Your instructions: A verbatim transcript of the data below is required, images omitted.
(Data excerpt)
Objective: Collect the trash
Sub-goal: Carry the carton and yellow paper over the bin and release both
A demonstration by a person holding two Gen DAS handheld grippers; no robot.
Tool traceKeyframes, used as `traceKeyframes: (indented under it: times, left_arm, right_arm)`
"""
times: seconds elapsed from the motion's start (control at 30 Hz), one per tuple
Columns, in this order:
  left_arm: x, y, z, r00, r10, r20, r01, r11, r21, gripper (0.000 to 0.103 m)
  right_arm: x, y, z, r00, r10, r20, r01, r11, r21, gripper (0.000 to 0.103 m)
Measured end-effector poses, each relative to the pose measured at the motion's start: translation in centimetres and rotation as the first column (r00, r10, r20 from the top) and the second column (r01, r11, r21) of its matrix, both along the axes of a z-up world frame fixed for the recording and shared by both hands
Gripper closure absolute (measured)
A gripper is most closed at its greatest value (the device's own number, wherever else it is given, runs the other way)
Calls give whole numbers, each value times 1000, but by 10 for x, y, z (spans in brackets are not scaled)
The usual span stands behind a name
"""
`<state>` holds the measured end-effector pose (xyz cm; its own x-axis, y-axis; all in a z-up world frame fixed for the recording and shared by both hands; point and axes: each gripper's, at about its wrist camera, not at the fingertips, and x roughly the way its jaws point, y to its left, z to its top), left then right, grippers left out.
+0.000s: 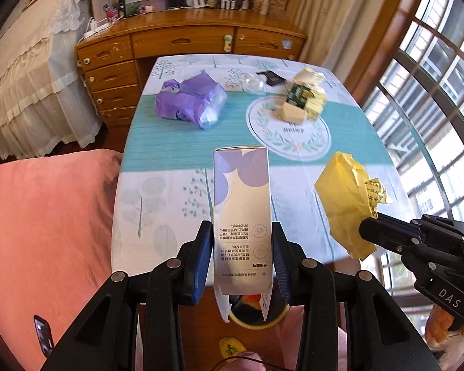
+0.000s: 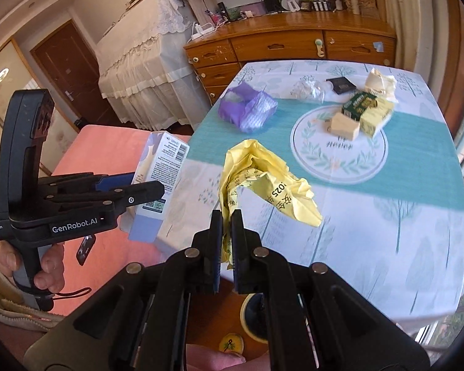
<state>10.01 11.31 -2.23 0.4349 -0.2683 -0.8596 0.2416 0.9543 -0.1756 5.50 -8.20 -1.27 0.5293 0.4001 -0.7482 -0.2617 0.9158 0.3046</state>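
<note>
Carton (image 1: pixel 241 216): tall printed box, clamped near its open lower end between the blue pads of the left gripper (image 1: pixel 242 256); held lengthwise along the fingers, above the near edge of the table (image 1: pixel 157 191), probably so the torn flaps point down toward the bin.
Yellow wrapper (image 2: pixel 256 179): crumpled sheet with printed characters, pinched at one tail by the right gripper (image 2: pixel 227 241); rest hanging free in the air over the tablecloth, not resting on it.
Left gripper: jaws set to the carton's width, pads pressed flat on both narrow sides.
Right gripper: jaws nearly together, only the thin fold of wrapper between them.
Bin (image 1: pixel 256 315): yellow-rimmed round container below the table edge, directly under the carton; most likely the drop point for both pieces.
Left on the table: purple bag (image 1: pixel 190 100), clear crumpled plastic (image 1: pixel 253 84), small dark card (image 1: pixel 270 78), heap of cream and green boxes (image 1: pixel 303 99), all well apart from both grippers, toward the far end.
Progress: two pieces lifted, none visibly released; several others waiting.
</note>
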Motion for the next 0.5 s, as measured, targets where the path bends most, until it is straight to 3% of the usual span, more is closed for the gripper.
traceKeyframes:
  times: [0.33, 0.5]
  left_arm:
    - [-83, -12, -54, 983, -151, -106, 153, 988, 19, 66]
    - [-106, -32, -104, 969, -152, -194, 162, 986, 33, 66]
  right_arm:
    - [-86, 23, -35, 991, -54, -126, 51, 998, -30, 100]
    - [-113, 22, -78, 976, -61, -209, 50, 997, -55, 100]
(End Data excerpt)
Worked solution:
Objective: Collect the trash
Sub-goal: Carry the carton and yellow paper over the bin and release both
A demonstration by a person holding two Gen DAS handheld grippers; no robot.
Tool traceKeyframes, used as `traceKeyframes: (indented under it: times, left_arm, right_arm)`
"""
times: seconds elapsed from the motion's start (control at 30 Hz), one per tuple
Columns, in this order:
  left_arm: x, y, z, r00, r10, r20, r01, r11, r21, gripper (0.000 to 0.103 m)
  right_arm: x, y, z, r00, r10, r20, r01, r11, r21, gripper (0.000 to 0.103 m)
Measured end-effector poses, each relative to the pose measured at the motion's start: translation in centimetres and rotation as the first column (r00, r10, r20 from the top) and the second column (r01, r11, r21) of its matrix, both along the axes of a z-up world frame fixed for the recording and shared by both hands
Gripper closure absolute (measured)
A gripper is most closed at its greatest value (the device's own number, wherever else it is given, runs the other way)
Calls give whole numbers, each value times 1000, but by 10 for x, y, z (spans in brackets are not scaled)
The usual span stands behind a name
"""
`<state>` holds the measured end-effector pose (xyz cm; its own x-axis, y-axis; all in a z-up world frame fixed for the recording and shared by both hands; point and axes: each gripper's, at about its wrist camera, not at the fingertips, and x roughly the way its jaws point, y to its left, z to its top), left then right, grippers left out.
+0.000s: 
+0.000s: 
<state>10.01 11.31 -2.23 0.4349 -0.2683 -0.8596 0.2416 0.9543 -0.1756 5.50 -8.20 -1.27 0.5293 0.4001 -0.7482 -0.2617 0.9158 0.3046</state>
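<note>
Carton (image 1: pixel 241 216): tall printed box, clamped near its open lower end between the blue pads of the left gripper (image 1: pixel 242 256); held lengthwise along the fingers, above the near edge of the table (image 1: pixel 157 191), probably so the torn flaps point down toward the bin.
Yellow wrapper (image 2: pixel 256 179): crumpled sheet with printed characters, pinched at one tail by the right gripper (image 2: pixel 227 241); rest hanging free in the air over the tablecloth, not resting on it.
Left gripper: jaws set to the carton's width, pads pressed flat on both narrow sides.
Right gripper: jaws nearly together, only the thin fold of wrapper between them.
Bin (image 1: pixel 256 315): yellow-rimmed round container below the table edge, directly under the carton; most likely the drop point for both pieces.
Left on the table: purple bag (image 1: pixel 190 100), clear crumpled plastic (image 1: pixel 253 84), small dark card (image 1: pixel 270 78), heap of cream and green boxes (image 1: pixel 303 99), all well apart from both grippers, toward the far end.
Progress: two pieces lifted, none visibly released; several others waiting.
</note>
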Motion for the next 0.5 s, as measured, targets where the path bends most, until it is straight to 3% of the usual span, more is closed for the gripper.
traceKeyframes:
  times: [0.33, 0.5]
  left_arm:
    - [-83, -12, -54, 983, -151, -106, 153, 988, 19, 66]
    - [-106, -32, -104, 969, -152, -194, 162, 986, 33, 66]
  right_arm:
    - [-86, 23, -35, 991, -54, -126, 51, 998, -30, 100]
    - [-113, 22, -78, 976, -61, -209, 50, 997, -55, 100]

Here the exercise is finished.